Check each line of the data below for the word "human", then extract the ones that have it.

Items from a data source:
# # # # # # #

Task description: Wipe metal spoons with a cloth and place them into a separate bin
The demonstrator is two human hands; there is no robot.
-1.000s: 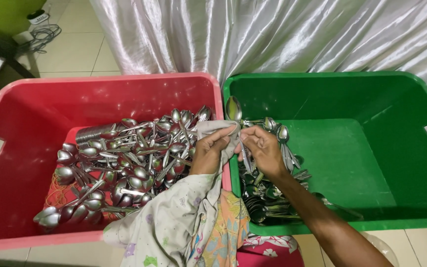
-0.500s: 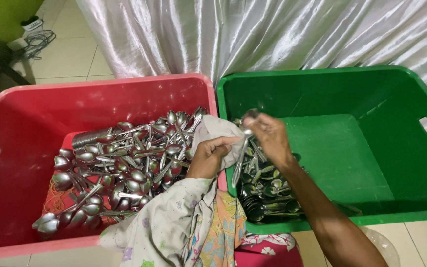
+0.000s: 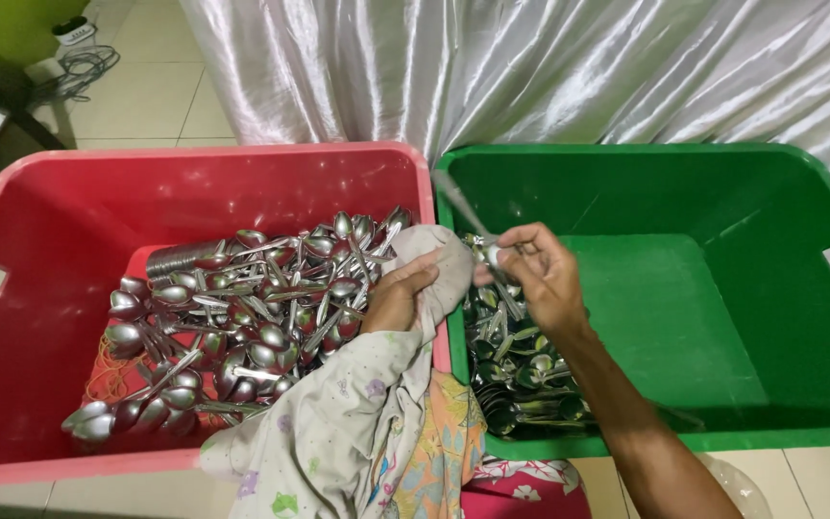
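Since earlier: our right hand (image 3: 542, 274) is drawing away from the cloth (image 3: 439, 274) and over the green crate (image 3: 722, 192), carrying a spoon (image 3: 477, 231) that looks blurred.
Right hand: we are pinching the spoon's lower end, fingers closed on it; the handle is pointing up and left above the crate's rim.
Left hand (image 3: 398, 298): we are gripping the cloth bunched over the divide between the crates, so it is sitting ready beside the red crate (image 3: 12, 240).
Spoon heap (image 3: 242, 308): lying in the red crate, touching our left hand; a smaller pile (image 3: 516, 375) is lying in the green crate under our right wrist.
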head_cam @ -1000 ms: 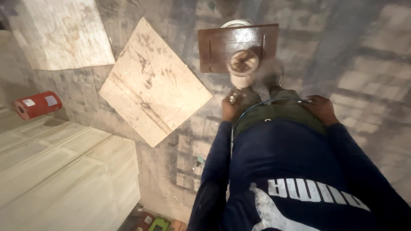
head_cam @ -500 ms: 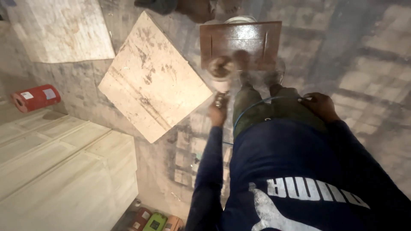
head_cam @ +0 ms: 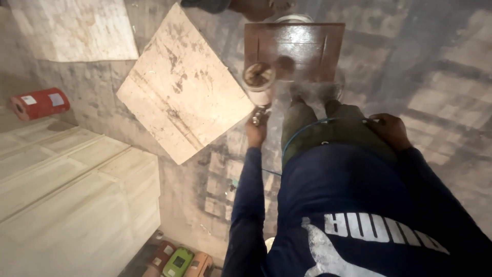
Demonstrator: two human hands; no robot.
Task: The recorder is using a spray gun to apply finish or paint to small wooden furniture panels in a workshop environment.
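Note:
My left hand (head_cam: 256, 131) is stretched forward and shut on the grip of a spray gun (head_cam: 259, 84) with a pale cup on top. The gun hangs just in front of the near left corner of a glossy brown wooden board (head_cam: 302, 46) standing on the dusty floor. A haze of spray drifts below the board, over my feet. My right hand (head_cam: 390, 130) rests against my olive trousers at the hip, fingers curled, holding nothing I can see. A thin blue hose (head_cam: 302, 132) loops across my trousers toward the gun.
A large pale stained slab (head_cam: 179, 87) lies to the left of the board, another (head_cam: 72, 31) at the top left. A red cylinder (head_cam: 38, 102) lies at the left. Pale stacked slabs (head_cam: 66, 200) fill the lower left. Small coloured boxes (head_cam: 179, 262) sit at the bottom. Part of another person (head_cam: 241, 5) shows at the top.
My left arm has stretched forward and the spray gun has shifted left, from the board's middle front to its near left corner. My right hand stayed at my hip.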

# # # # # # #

Written solution
The demonstrator is two human hands; there is no robot.
Demonstrator: two human hands; no robot.

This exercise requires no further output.